It is ten years ago, as nearly as I can remember, when one night after dinner an editorial friend of mine began to make disparaging remarks upon my cranium. I was his guest at the time in the North of England, and his criticisms, although severe, were perfectly good-humoured.
A COMPETITIVE EXAMINATION IN BUMPS.
He said: "It is a little head; it is a badly shaped head; there is nothing to show that there is anything inside it; and altogether it is a discreditable head for any well-regulated citizen to have upon his shoulders." He was so persistent about it, and so serious withal, that I challenged him to a competitive examination of our heads the next time we were both together within range of a phrenologist; and I, for my part, expressed perfect readiness to abide by the verdict. About a year later, when the Irish Land Bill was in the throes between the House of Lords and the House of Commons, my journalistic friend called on me at Northumberland Street. I had not been twelve months in London, and was entirely unknown. When my friend appeared I reminded him of his promise, and we walked down to Ludgate Circus in search of Professor Fowler, who was to adjudicate upon the respective merits of our skulls. When we got to the Phrenological Institute the Professor was out; but Miss Fowler volunteered to act in his stead. We took chairs opposite each other, and explained the nature of our visit.
AN ANALYSIS OF CHARACTER.
We said nothing as to our name, profession, calling, or anything else beyond the fact that my friend had abused my head and stuck to it, and that I had repelled his accusations, and that we had adjourned the case to her decision. It was agreed that she had to examine my head first, and whenever she discovered that I had an exceptionally good or bad development, she had to cross over to him and see whether he was equally blessed or cursed. For the next hour we three—Miss Fowler, my friend and myself—laughed more heartily and continuously than we have done in the same space of time before or since. My friend was a Scotchman with a big head, and he beat me all to pieces when we came to measurement. The tape showed him to be two inches more round the head than I was. But I had my innings when it came to the analysis in detail of our phrenological developments. After about an hour of close, comparative analysis, the verdict and effect was that my friend had a bigger head, but that I had a better one—better in the sense of being quicker; otherwise we were very evenly matched. It is obvious that such a comparison between the heads of total strangers, who were, however, well known to each other, and capable of testing the accuracy of each statement, whether about one or the other, was about as severe a test as could be devised by the wit of man; and I remember to this day the wonderfully accurate fashion in which Miss Fowler hit off our respective characteristics, with a nicety which could not have been excelled if she had grown up with us from our childhood.
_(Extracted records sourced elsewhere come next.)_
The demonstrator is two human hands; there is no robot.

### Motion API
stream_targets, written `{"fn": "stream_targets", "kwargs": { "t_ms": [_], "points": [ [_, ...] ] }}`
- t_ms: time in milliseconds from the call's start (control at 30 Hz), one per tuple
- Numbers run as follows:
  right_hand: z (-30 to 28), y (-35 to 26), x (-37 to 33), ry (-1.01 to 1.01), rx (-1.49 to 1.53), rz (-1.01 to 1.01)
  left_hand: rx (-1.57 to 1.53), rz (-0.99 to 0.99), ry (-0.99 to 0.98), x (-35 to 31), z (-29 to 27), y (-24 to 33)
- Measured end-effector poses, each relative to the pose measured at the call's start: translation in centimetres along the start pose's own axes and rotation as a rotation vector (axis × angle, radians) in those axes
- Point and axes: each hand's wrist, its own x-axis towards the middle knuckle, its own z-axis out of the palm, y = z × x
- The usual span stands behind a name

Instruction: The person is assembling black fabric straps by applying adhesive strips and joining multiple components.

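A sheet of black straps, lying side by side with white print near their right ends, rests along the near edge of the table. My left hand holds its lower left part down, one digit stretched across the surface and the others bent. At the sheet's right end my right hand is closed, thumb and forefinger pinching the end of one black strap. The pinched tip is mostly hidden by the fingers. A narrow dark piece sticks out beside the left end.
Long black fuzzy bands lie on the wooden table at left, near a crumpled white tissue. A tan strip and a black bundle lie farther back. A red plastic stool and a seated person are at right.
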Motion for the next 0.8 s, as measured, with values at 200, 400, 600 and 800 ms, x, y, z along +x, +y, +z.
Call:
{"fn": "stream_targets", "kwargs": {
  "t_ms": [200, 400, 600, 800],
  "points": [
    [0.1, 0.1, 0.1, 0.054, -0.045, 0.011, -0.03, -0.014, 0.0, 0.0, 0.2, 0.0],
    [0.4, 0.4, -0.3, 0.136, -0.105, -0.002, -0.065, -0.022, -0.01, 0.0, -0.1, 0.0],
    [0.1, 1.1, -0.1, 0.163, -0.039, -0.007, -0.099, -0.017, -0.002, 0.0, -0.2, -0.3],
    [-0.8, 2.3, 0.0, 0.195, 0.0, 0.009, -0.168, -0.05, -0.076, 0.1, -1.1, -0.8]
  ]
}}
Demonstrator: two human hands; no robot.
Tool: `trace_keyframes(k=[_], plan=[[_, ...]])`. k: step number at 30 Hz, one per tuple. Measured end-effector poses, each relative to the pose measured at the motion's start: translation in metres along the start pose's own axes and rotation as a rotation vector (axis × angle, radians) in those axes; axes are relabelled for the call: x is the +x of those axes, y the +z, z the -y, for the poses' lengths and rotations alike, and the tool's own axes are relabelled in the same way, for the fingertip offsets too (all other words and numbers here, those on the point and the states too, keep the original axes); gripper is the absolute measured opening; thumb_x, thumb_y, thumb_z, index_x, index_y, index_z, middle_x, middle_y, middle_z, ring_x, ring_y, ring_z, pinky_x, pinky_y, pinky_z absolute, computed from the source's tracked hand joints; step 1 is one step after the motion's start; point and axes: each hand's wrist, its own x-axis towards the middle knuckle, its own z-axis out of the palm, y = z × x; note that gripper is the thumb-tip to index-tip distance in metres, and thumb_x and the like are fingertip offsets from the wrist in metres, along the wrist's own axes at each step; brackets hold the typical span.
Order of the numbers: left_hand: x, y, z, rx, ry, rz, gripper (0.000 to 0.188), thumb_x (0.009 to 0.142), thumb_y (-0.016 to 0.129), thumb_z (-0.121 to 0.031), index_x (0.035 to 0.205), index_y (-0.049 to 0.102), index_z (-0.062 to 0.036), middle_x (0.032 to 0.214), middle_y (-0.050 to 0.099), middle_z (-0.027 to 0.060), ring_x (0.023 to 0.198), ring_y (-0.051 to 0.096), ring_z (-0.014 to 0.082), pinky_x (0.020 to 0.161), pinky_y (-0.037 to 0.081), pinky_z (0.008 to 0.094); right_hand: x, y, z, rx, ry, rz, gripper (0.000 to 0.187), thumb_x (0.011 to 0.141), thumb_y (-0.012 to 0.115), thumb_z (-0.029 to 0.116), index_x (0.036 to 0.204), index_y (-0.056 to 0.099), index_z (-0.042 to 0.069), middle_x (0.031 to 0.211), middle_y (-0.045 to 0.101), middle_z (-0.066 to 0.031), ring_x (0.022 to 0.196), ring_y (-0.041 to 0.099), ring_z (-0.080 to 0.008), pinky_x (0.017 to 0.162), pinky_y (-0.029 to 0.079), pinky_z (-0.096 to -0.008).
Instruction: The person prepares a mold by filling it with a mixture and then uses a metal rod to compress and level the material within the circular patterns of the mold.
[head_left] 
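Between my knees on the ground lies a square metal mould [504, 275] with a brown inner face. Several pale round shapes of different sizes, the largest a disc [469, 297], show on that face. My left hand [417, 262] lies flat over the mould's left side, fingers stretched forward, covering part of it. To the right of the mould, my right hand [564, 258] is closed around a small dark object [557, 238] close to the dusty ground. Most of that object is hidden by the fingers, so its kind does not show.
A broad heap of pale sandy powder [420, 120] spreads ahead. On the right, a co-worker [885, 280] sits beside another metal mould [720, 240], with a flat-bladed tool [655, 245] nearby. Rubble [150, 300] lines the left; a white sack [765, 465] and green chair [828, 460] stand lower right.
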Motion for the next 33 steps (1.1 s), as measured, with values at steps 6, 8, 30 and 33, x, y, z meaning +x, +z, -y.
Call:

Another thing which struck me very much was the rapidity with which she seized the general idea of my character from an almost momentary touch. She hardly laid her hand upon my head before she began to tell me the salient outlines of my character. Afterwards, when the comparison became closer, sha felt the head more closely; and it was extraordinary and, if there be no truth in phrenology, little short of miraculous, that a young lady who had never met me before, and did not know me from Adam, should have been as acute in her delineation cf my character. I remember Canon Liddon was very much struck when I told him of some of her definitions. He was especially struck by her remark that I approached the whole problem of religion from the side of sympathy with human beings, and not at all from the side of veneration or adoration of the Supreme Being.
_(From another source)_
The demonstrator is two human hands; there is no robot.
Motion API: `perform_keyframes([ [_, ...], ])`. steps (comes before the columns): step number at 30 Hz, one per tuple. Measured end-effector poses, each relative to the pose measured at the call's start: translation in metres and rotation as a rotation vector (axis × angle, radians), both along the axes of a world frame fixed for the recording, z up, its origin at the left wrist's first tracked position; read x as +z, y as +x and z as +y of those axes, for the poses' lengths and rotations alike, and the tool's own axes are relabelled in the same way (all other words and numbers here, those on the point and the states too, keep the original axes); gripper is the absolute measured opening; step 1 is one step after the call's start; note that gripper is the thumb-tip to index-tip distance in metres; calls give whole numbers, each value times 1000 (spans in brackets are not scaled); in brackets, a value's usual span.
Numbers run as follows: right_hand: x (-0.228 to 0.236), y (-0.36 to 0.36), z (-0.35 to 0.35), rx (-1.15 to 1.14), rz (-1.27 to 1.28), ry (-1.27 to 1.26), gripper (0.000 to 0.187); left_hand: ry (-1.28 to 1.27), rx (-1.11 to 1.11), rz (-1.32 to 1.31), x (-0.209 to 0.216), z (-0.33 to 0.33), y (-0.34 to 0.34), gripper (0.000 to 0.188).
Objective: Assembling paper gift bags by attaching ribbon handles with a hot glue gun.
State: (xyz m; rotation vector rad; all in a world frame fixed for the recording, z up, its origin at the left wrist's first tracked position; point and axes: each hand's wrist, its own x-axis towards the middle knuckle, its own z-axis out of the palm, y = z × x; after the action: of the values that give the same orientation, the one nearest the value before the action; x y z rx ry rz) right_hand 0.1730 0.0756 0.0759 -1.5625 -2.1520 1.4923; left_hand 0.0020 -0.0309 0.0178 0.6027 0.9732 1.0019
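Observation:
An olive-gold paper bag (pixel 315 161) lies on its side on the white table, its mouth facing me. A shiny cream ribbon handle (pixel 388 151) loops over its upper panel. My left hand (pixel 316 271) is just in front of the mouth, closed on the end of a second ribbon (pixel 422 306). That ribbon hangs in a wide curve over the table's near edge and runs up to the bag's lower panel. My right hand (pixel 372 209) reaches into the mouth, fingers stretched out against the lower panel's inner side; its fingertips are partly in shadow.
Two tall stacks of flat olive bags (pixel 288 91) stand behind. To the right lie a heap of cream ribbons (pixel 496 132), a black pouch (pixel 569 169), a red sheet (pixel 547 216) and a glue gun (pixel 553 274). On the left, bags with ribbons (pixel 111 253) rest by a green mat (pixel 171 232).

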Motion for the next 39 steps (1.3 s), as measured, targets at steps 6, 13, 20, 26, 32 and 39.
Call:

It only remains for me to add the deductions which I draw from them. Broadly speaking, they tend to confirm my first impression that there is a good deal in phrenology, quite enough to make it well worth while for teachers and parents to submit the heads of their children to phrenological examination. If the greatest problem in life is to find the line along which you can develop most easily—the greatest capacity with the least resistance—then surely the aid of phrenology should not be ignored. Of the moral aspect of phrenology I need say nothing more than this, that like most of the modern sciences it tends towards charity.